• _Task instructions_
Would you please output the data exactly, omitting no line?

════════════════

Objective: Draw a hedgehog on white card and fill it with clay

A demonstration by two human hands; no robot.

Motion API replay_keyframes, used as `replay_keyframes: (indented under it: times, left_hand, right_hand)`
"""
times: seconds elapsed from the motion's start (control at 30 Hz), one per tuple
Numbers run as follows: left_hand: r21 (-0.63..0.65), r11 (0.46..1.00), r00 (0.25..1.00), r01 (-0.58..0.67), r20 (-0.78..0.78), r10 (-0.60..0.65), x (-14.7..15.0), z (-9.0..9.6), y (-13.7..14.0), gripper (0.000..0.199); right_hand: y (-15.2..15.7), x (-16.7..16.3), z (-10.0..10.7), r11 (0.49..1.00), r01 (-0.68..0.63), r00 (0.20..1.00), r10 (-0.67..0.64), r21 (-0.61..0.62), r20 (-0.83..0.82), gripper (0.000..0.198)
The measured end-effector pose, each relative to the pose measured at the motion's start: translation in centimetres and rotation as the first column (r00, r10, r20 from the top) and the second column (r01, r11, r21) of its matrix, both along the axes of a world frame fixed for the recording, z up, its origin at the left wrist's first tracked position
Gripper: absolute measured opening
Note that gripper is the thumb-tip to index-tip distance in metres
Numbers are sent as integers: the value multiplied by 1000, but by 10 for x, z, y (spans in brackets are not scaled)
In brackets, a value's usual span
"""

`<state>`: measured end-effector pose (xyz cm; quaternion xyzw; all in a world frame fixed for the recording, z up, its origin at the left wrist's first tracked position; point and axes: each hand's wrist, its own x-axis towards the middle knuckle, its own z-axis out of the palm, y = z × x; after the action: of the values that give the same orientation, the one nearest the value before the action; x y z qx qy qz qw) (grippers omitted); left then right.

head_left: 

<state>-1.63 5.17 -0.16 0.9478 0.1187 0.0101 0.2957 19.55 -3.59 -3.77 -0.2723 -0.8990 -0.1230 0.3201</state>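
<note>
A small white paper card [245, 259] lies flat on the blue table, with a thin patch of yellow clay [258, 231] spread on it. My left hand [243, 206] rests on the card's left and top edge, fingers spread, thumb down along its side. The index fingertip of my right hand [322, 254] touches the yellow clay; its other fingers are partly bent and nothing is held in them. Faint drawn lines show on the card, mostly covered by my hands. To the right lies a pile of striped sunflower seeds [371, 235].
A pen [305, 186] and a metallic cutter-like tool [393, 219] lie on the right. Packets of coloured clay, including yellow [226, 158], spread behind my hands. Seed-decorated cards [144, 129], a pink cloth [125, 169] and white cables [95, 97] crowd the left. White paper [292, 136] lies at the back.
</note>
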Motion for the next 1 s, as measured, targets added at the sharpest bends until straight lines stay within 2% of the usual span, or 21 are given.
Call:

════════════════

• _Answer section_
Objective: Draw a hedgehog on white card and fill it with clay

A demonstration by two human hands; no robot.

Motion API replay_keyframes, used as `replay_keyframes: (indented under it: times, left_hand, right_hand)`
"""
times: seconds elapsed from the motion's start (control at 30 Hz), one per tuple
Numbers run as follows: left_hand: r21 (-0.63..0.65), r11 (0.46..1.00), r00 (0.25..1.00), r01 (-0.58..0.67), r20 (-0.78..0.78), r10 (-0.60..0.65), x (-14.7..15.0), z (-9.0..9.6), y (-13.7..14.0), gripper (0.000..0.199); right_hand: y (-15.2..15.7), x (-16.7..16.3), z (-10.0..10.7), r11 (0.49..1.00), r01 (-0.68..0.63), r00 (0.20..1.00), r10 (-0.67..0.64), r21 (-0.61..0.62), r20 (-0.83..0.82), gripper (0.000..0.198)
The measured end-effector pose, each relative to the pose measured at the motion's start: translation in centimetres and rotation as the first column (r00, r10, r20 from the top) and the second column (r01, r11, r21) of its matrix, both along the axes of a world frame fixed for the recording, z up, its origin at the left wrist's first tracked position
Gripper: absolute measured opening
Note that gripper is the thumb-tip to index-tip distance in metres
Numbers are sent as integers: the value multiplied by 1000, but by 10 for x, z, y (spans in brackets are not scaled)
In brackets, a value's usual span
"""

`<state>`: measured end-effector pose (xyz cm; quaternion xyzw; all in a world frame fixed for the recording, z up, its origin at the left wrist's first tracked position; point and axes: each hand's wrist, its own x-axis towards the middle knuckle, its own z-axis out of the palm, y = z × x; after the action: of the values that give the same orientation, the one nearest the value before the action; x y z qx qy qz qw) (grippers omitted); left then right.

head_left: 

<state>-1.63 5.17 -0.16 0.9478 0.1187 0.0101 0.2957 19.55 -3.59 -3.77 -0.2723 -0.8990 -0.1230 0.3201</state>
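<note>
A small white paper card [245, 259] lies flat on the blue table, with a thin patch of yellow clay [258, 231] spread on it. My left hand [243, 206] rests on the card's left and top edge, fingers spread, thumb down along its side. The index fingertip of my right hand [322, 254] touches the yellow clay; its other fingers are partly bent and nothing is held in them. Faint drawn lines show on the card, mostly covered by my hands. To the right lies a pile of striped sunflower seeds [371, 235].
A pen [305, 186] and a metallic cutter-like tool [393, 219] lie on the right. Packets of coloured clay, including yellow [226, 158], spread behind my hands. Seed-decorated cards [144, 129], a pink cloth [125, 169] and white cables [95, 97] crowd the left. White paper [292, 136] lies at the back.
</note>
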Motion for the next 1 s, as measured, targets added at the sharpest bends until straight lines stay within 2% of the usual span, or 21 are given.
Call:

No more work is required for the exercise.